> DATA PROVIDED:
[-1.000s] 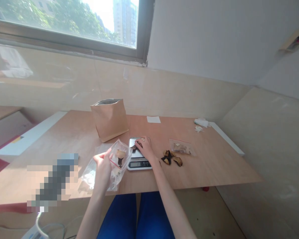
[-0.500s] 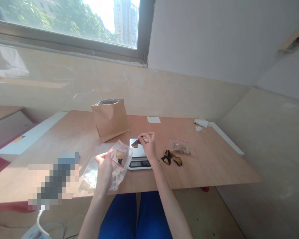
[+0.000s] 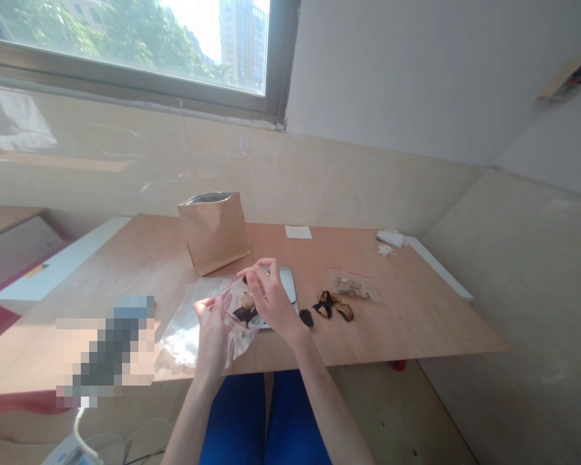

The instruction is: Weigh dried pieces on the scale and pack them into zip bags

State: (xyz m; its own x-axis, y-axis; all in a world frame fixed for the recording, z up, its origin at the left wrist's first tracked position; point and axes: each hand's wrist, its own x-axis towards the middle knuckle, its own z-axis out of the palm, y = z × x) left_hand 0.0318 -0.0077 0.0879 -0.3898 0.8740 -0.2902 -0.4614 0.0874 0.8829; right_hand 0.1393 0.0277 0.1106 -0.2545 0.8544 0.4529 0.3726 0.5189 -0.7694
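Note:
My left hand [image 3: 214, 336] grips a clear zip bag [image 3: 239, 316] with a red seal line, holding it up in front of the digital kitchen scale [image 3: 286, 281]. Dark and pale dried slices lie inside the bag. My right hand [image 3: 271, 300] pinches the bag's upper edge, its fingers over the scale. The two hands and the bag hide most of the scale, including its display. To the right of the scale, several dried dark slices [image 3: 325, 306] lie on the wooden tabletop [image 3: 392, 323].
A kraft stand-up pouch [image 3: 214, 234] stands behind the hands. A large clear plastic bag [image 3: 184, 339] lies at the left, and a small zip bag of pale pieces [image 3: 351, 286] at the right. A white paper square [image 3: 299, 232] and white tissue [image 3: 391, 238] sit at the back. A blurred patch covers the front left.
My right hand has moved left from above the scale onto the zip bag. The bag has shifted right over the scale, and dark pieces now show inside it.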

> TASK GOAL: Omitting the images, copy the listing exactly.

> RESPONSE AREA:
[-1.000s] 
[-0.500s] 
[+0.000s] 

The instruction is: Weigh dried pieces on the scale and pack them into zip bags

State: (xyz m; its own x-axis, y-axis; all in a world frame fixed for the recording, z up, its origin at the left wrist's first tracked position; point and axes: each hand's wrist, its own x-axis towards the middle knuckle, its own z-axis out of the palm, y = z × x) left_hand 0.0318 -0.0077 0.0879 -0.3898 0.8740 -0.2902 -0.4614 0.0874 0.8829; right_hand 0.1393 0.0277 0.1106 -0.2545 0.8544 0.4529 0.3726 0.5189 -0.7694
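Note:
My left hand [image 3: 214, 336] grips a clear zip bag [image 3: 239, 316] with a red seal line, holding it up in front of the digital kitchen scale [image 3: 286, 281]. Dark and pale dried slices lie inside the bag. My right hand [image 3: 271, 300] pinches the bag's upper edge, its fingers over the scale. The two hands and the bag hide most of the scale, including its display. To the right of the scale, several dried dark slices [image 3: 325, 306] lie on the wooden tabletop [image 3: 392, 323].
A kraft stand-up pouch [image 3: 214, 234] stands behind the hands. A large clear plastic bag [image 3: 184, 339] lies at the left, and a small zip bag of pale pieces [image 3: 351, 286] at the right. A white paper square [image 3: 299, 232] and white tissue [image 3: 391, 238] sit at the back. A blurred patch covers the front left.
My right hand has moved left from above the scale onto the zip bag. The bag has shifted right over the scale, and dark pieces now show inside it.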

The exercise contains nothing more.